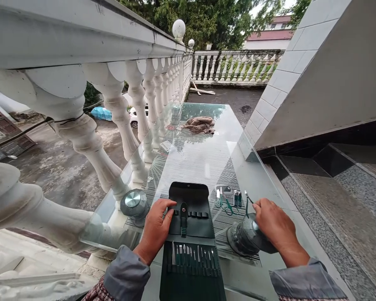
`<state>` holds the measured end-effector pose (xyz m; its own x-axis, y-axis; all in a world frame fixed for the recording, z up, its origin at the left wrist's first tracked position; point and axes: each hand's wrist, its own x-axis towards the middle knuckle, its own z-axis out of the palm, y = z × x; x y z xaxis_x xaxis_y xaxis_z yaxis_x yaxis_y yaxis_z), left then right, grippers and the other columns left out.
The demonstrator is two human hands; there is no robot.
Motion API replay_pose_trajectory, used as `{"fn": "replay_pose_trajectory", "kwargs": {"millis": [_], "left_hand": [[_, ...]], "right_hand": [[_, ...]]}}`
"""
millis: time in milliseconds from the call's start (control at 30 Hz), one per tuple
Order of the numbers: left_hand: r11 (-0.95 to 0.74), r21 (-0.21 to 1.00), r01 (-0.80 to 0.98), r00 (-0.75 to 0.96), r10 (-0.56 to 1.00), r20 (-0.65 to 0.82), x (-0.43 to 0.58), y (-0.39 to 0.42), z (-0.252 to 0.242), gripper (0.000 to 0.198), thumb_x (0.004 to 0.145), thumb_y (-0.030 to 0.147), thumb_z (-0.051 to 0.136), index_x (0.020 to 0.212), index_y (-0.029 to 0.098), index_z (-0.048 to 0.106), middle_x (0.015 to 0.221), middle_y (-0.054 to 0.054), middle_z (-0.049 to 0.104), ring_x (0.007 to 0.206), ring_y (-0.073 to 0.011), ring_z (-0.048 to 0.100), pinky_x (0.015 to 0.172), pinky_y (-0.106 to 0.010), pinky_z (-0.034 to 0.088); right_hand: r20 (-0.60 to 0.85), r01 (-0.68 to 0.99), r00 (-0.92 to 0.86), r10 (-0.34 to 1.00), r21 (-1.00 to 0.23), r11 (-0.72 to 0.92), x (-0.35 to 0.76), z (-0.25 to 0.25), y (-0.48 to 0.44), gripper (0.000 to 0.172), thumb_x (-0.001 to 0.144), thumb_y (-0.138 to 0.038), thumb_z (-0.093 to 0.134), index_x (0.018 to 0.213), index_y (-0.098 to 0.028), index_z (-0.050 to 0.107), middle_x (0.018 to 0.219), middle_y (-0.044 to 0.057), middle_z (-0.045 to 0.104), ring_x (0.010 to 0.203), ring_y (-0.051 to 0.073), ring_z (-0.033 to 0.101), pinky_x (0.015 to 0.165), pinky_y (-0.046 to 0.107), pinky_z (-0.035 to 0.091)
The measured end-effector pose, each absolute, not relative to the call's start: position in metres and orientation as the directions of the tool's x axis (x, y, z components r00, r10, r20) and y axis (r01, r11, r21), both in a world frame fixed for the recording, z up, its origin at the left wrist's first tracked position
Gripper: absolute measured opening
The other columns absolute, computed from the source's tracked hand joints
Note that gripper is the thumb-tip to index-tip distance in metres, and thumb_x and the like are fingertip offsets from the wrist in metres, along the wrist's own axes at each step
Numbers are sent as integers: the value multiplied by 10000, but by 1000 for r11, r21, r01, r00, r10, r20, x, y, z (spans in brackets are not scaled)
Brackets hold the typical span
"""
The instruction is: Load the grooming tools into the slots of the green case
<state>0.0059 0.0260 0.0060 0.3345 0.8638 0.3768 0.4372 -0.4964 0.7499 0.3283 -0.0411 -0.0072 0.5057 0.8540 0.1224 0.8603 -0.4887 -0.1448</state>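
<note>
A black unrolled tool case (191, 234) lies open on a glass table (207, 154), with several small metal tools (194, 256) slotted in its lower panel. My left hand (155, 228) rests on the case's left edge, fingers curled against it. My right hand (274, 225) is closed in a pinch on a thin green-handled tool (247, 200) just right of the case. Small green scissors (227, 205), a nail clipper (237, 198) and another little tool (218, 196) lie loose on the glass between case and right hand.
A white stone balustrade (113, 104) runs close along the table's left side. Round metal table fittings sit at the near left (134, 202) and near right (244, 238). A brown cloth (199, 124) lies at the far end. Tiled steps (332, 179) rise to the right.
</note>
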Motion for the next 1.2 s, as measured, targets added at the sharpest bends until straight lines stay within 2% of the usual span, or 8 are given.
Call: {"fn": "replay_pose_trajectory", "kwargs": {"millis": [100, 200, 267, 367, 567, 900, 1033, 1200], "left_hand": [[-503, 750, 429, 335, 860, 385, 6, 26, 5, 181, 845, 168, 455, 967, 205, 583, 975, -40, 598, 943, -175, 554, 859, -328, 443], [-508, 746, 431, 343, 857, 385, 6, 26, 5, 187, 842, 161, 452, 965, 204, 586, 977, -43, 599, 942, -176, 556, 857, -327, 447], [-511, 738, 441, 350, 855, 382, 7, 25, 6, 192, 842, 158, 447, 962, 205, 590, 976, -45, 600, 940, -177, 559, 854, -326, 451], [-508, 728, 460, 367, 855, 365, 8, 25, 8, 189, 836, 157, 451, 952, 205, 592, 968, -45, 602, 934, -180, 564, 847, -325, 457], [-493, 701, 516, 408, 861, 305, 9, 25, 9, 187, 827, 150, 458, 953, 209, 584, 970, -45, 596, 942, -193, 554, 846, -339, 455], [-509, 666, 545, 446, 849, 284, 11, 24, 7, 197, 815, 126, 464, 954, 206, 579, 978, -51, 585, 954, -207, 531, 843, -360, 451], [-513, 659, 550, 451, 847, 282, 11, 24, 7, 197, 803, 121, 479, 944, 207, 588, 976, -53, 586, 951, -215, 534, 846, -371, 454], [-519, 651, 554, 455, 843, 285, 10, 23, 6, 188, 815, 126, 478, 947, 202, 590, 979, -55, 585, 954, -210, 537, 844, -361, 458]], "right_hand": [[165, 802, 570, 805, -324, -502, 322, 2, -45, 207, 870, -328, 363, 789, -207, 508, 801, 69, 629, 669, 202, 552, 551, 296, 338], [252, 845, 382, 889, -486, -225, 297, 9, -51, 193, 865, -344, 389, 782, -217, 509, 762, 40, 610, 674, 177, 546, 598, 286, 374], [238, 872, 150, 960, -489, -15, 276, 9, -56, 208, 876, -328, 378, 739, -218, 490, 724, 22, 577, 666, 160, 525, 614, 275, 380], [145, 889, -57, 988, -443, 116, 255, 6, -63, 194, 878, -268, 384, 712, -213, 468, 709, 11, 551, 673, 152, 509, 614, 271, 372], [100, 913, -88, 991, -391, 120, 244, 1, -66, 180, 877, -214, 383, 718, -208, 467, 711, 11, 550, 655, 148, 518, 598, 272, 370], [380, 945, 41, 924, -315, 87, 213, -16, -60, 151, 881, -227, 379, 864, -190, 524, 777, 50, 606, 664, 167, 577, 571, 273, 397], [397, 892, 110, 911, -444, 86, 217, -13, -58, 124, 875, -263, 417, 889, -197, 522, 808, 53, 612, 702, 168, 587, 613, 278, 441], [167, 796, 65, 984, -603, 50, 227, 4, -65, 101, 782, -234, 540, 877, -222, 509, 784, 8, 565, 593, 128, 535, 562, 262, 451]]}}
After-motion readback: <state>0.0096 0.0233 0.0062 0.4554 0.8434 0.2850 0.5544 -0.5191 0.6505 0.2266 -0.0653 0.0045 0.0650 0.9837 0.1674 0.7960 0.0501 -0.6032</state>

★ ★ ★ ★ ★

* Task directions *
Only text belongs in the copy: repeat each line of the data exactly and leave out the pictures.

* Exercise solution *
`<state>` holds the measured end-effector pose (xyz m; its own x-axis, y-axis; all in a world frame fixed for the recording, z up, its origin at the left wrist's first tracked position; point and axes: each hand's wrist, its own x-axis towards the middle knuckle, its own z-axis out of the palm, y = z × x; x y z xaxis_x xaxis_y xaxis_z yaxis_x yaxis_y yaxis_z), left then right, grippers and the other columns left out.
The demonstrator is two human hands; there is no robot.
Motion API replay_pose_trajectory, used as `{"fn": "replay_pose_trajectory", "kwargs": {"millis": [_], "left_hand": [[_, ...]], "right_hand": [[_, ...]]}}`
"""
millis: time in milliseconds from the call's start (control at 30 Hz), one per tuple
Order of the numbers: left_hand: r11 (-0.95 to 0.74), r21 (-0.21 to 1.00), r01 (-0.80 to 0.98), r00 (-0.75 to 0.96), r10 (-0.56 to 1.00), r20 (-0.65 to 0.82), x (-0.43 to 0.58), y (-0.39 to 0.42), z (-0.252 to 0.242), gripper (0.000 to 0.198), thumb_x (0.004 to 0.145), thumb_y (-0.030 to 0.147), thumb_z (-0.051 to 0.136), index_x (0.020 to 0.212), index_y (-0.029 to 0.098), index_z (-0.048 to 0.106), middle_x (0.015 to 0.221), middle_y (-0.054 to 0.054), middle_z (-0.049 to 0.104), ring_x (0.007 to 0.206), ring_y (-0.073 to 0.011), ring_z (-0.048 to 0.100), pinky_x (0.015 to 0.172), pinky_y (-0.106 to 0.010), pinky_z (-0.034 to 0.088); right_hand: r20 (-0.60 to 0.85), r01 (-0.68 to 0.99), r00 (-0.92 to 0.86), r10 (-0.34 to 1.00), r21 (-1.00 to 0.23), r11 (-0.72 to 0.92), x (-0.35 to 0.76), z (-0.25 to 0.25), y (-0.48 to 0.44), gripper (0.000 to 0.172), thumb_x (-0.001 to 0.144), thumb_y (-0.138 to 0.038), thumb_z (-0.093 to 0.134), index_x (0.018 to 0.213), index_y (-0.098 to 0.028), index_z (-0.050 to 0.107), middle_x (0.018 to 0.219), middle_y (-0.044 to 0.057), middle_z (-0.045 to 0.104), ring_x (0.010 to 0.203), ring_y (-0.051 to 0.073), ring_z (-0.033 to 0.101), pinky_x (0.015 to 0.165), pinky_y (-0.046 to 0.107), pinky_z (-0.035 to 0.091)
The measured end-effector pose, each absolute, not relative to the call's start: position in metres and orientation as the directions of the tool's x axis (x, y, z components r00, r10, r20) and y axis (r01, r11, r21), both in a world frame fixed for the recording, z up, its origin at the left wrist's first tracked position
Gripper: absolute measured opening
The other columns absolute, computed from the source's tracked hand joints
Note that gripper is the thumb-tip to index-tip distance in metres, and thumb_x and the like are fingertip offsets from the wrist in metres, along the wrist's own axes at each step
Numbers are sent as integers: the value multiplied by 10000, but by 1000 for r11, r21, r01, r00, r10, r20, x, y, z (spans in brackets are not scaled)
Brackets hold the typical span
"""
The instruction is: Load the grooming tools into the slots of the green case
<state>0.0059 0.0260 0.0060 0.3345 0.8638 0.3768 0.4372 -0.4964 0.7499 0.3283 -0.0411 -0.0072 0.5057 0.8540 0.1224 0.8603 -0.4887 -0.1448</state>
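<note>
A black unrolled tool case (191, 234) lies open on a glass table (207, 154), with several small metal tools (194, 256) slotted in its lower panel. My left hand (155, 228) rests on the case's left edge, fingers curled against it. My right hand (274, 225) is closed in a pinch on a thin green-handled tool (247, 200) just right of the case. Small green scissors (227, 205), a nail clipper (237, 198) and another little tool (218, 196) lie loose on the glass between case and right hand.
A white stone balustrade (113, 104) runs close along the table's left side. Round metal table fittings sit at the near left (134, 202) and near right (244, 238). A brown cloth (199, 124) lies at the far end. Tiled steps (332, 179) rise to the right.
</note>
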Motion for the next 1.2 s, as measured, targets added at the sharpest bends until straight lines stay within 2% of the usual span, or 8 are given.
Call: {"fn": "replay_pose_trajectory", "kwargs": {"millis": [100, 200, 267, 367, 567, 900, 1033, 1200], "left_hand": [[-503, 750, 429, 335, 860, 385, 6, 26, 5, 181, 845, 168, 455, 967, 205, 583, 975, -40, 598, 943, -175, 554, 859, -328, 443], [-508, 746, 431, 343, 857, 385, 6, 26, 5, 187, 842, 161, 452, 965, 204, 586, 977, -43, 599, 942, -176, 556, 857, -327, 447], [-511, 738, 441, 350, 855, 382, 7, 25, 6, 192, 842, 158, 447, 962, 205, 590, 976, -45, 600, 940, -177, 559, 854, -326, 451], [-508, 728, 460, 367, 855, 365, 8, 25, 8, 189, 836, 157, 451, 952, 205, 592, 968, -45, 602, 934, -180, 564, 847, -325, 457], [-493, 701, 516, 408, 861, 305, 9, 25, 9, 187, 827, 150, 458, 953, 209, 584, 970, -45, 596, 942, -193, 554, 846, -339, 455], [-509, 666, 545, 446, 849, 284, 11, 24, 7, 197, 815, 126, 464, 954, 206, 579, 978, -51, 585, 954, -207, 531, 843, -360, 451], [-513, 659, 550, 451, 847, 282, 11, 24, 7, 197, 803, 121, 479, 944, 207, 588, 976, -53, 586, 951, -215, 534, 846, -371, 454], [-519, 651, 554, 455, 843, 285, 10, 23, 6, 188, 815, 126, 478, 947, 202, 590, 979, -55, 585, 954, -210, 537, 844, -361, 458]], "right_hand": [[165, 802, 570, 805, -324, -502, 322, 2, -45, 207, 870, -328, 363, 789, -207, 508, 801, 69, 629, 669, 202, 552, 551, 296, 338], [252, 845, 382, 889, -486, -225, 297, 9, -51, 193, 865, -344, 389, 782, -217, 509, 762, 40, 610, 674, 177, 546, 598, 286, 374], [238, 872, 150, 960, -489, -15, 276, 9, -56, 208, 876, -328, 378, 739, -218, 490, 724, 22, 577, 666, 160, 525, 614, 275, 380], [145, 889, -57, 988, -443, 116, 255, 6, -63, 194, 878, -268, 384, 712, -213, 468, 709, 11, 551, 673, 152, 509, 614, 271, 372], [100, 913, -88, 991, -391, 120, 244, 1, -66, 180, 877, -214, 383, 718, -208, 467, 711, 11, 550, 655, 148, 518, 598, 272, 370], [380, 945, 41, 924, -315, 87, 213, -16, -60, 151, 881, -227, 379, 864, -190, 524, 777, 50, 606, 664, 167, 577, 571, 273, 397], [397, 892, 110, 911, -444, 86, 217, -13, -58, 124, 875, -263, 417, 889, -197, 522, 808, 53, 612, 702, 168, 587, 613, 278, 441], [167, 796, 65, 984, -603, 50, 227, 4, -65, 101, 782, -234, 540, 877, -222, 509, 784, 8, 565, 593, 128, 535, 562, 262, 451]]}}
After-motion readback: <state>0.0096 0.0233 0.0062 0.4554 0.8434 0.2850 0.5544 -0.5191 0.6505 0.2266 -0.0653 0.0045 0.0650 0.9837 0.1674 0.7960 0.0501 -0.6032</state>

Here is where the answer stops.